各学校からぽつんと参加して、講演聞いて帰るだけでその後どう子供への影響があるのかはわかりませんが、松阪市の学校関係者100人くらいが同じ時に同じ話を聞いて感じたことが、子どもたちの心地よさにつながっていくといいなぁと思います。

 

講師は市内の中学校の校長先生で、テーマは「何気ない会話が主体的に学ぶ子どもを育てる」でした。いろいろ話はありましたが、その中で不意に飯高の話が出てきたのです。移住者が増えていること、新しく来た子育て世代の人たちはテレワークをしていること。そんな話は地方都市ではまだ遠いことだと思っていたら、すぐそこに来ていて、子どもたちの未来とか仕事とか、予想もできないから今大人が与えられるものは何なのか。どこの誰とでもつながれて、好きなことができる時代。価値観のアップデートができないままの大人が誘導してはもったいない。そんな話でした。

大画面によく知った文字や人が写ると嬉しい

午後はGIGAスクールフェスタというイベントの中の講演とパネルディスカッションを聴きました。

GIGAスクールフェスタチラシ

昨年から始まった、小中学校の児童・生徒たちに一人一台タブレットの狙いや実際に使ってみてのことなど、実験校の話を中心に保護者や教育関係者に共有するメッセージでした。

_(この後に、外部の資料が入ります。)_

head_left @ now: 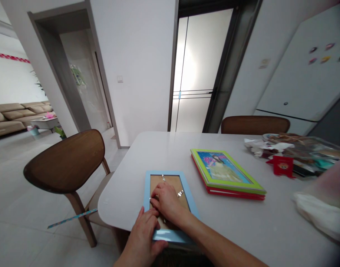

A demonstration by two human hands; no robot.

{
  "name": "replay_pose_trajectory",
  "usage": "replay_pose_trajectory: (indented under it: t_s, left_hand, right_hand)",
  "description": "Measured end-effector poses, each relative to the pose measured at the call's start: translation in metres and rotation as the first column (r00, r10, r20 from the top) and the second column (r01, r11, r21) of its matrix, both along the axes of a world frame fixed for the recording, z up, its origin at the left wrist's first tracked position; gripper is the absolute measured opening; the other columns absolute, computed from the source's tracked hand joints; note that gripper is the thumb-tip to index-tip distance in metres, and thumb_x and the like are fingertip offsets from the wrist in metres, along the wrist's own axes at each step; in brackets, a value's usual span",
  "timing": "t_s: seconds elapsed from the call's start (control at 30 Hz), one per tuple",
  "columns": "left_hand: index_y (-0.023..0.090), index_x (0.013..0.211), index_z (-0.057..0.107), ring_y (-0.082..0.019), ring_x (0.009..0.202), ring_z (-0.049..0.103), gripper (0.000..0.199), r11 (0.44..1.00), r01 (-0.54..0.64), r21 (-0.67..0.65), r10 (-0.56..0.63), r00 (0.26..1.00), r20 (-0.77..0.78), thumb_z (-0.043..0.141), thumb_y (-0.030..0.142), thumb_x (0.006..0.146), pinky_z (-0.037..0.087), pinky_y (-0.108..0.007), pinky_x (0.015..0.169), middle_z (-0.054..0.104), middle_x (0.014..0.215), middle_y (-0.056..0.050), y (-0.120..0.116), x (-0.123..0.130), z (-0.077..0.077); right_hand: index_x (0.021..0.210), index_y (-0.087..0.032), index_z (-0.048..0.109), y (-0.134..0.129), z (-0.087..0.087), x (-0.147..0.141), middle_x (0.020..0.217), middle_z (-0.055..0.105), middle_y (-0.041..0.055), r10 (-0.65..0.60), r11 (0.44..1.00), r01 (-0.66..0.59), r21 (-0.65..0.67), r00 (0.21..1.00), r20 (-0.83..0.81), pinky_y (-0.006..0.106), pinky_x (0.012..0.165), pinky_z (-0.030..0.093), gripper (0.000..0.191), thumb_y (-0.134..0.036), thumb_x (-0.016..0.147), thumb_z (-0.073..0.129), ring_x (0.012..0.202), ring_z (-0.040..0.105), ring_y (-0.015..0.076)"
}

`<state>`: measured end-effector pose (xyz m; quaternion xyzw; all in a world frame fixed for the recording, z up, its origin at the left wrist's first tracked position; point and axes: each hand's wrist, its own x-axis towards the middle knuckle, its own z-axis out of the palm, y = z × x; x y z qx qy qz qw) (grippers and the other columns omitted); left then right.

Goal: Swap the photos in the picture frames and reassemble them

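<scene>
Right hand: my right hand (167,200) lies palm down over the backing, fingers curled and bunched at its left edge by a side clip (150,199); I cannot tell if they pinch it.
Left hand: my left hand (143,233) is at the near left corner, thumb apart at the near rim, fingers bent over the left side, almost meeting the right; how firmly it grips, I cannot tell.
Frame: the blue frame (190,196) lies flat, back up, right under both hands, its long axis running away from me; the side clip is nearer my right fingertips than my left.
Backing: the brown backing (155,180) shows inside the rim, partly hidden by my hands.
Other clips: the far clip (163,178) is beyond my right knuckles; the right clip (180,193) is to their right.
Stack: the green frame (257,189), picture up, rests on red (228,194) to the right of my grip and slightly beyond.
Table: the white table (125,178) carries all this; farther right are a red packet (283,166) and crumpled plastic.
Room: a brown chair (72,159) is to the left, another (254,125) beyond the table, then a glazed door (200,66); the sofa (8,120) is far left.
</scene>
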<state>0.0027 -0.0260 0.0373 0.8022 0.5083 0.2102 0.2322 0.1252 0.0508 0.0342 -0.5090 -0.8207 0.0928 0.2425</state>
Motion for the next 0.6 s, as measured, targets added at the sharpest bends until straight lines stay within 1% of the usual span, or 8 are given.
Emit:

こちらのページでは取り組みについての様子や教育長のメッセージなどもあり、講演前の空き時間では大画面で学校の様子が繰り返し流されていました。

飯高中学校は知っている子が次々に写って、くすぐったくなりました。

www.city.matsusaka.mie.jp

GIGAスクール構想における学校の取組~飯高中学校~ - YouTube

大切な動画なので再度貼り付け。

 

GIGAスクールのGIGA

Global&Innovation Gateway for All

の略称なのだとか。ギガって電流とかの単位かと思ってましたよ。

全ての子どもたちに、世界への扉、創造への扉をさずけるって意味だとか。

さずけるってレッドブル感あっていいですね。

 

今まで子どもたちは家などでパソコンやタブレットを使うことはありました。でも日本の子はほぼゲームやSNSで、学習に使うことはなかったのだとか。それで思い切って教育の中に取り入れることで、タブレットが勉強道具に代わったことは大きな成果です。

 

もちろんより安易な方向に流れるのは人のサガで、ゲームや動画ツールの時間を減らしてその分学習に絞るのはそう簡単ではありません。でもコミュニケーションとしても欲しい情報を集めるのにも、道具が子どもたちに開かれているのはいい。

 

飯高中の生徒が立派な発表をしてくれました。

地域探究活動の中でもタブレットは当たり前に使っていて、記録にも発表にも、でもそれ以上に生徒同士や地域の人とのコミュニケーションに役立っていると。そしてまた、新型コロナウイルスの濃厚接触者となって学校に行けなかったときに、タブレットで授業に参加できたときの安心感を話してくれました。これにはICT教育を進める大学の先生もびっくりされていました。もうそこまで、と。そうだ、ICT教育はコミュニケーションと安心感を支えるものなのだと。

 

小規模校で素直な生徒たちを熱心な先生方だからできるのかもしれません。けれどそんなモデルがあると発信していくことは、世の中全体にとってもね。眩しいですよね。

現在は違う学校で校長先生をされている方も、ICT教育や地域探究活動を進めるときは、飯高でやっていたことを念頭に置かれているそうです。この地域の希望はこの地域の人だけの希望ではない。そんなことを強く感じた日でした。

課題が山積みの過疎高齢地域だからこそ、最先端に振り切ることができる。静かな熱い思いは、思っている以上に波紋となっています。

 

子どもを取り巻く話を子どもと離れて一人で聞くという歯車の狂う日でしたが、感涙もあり、意気揚々と飯高の山に帰っていきました。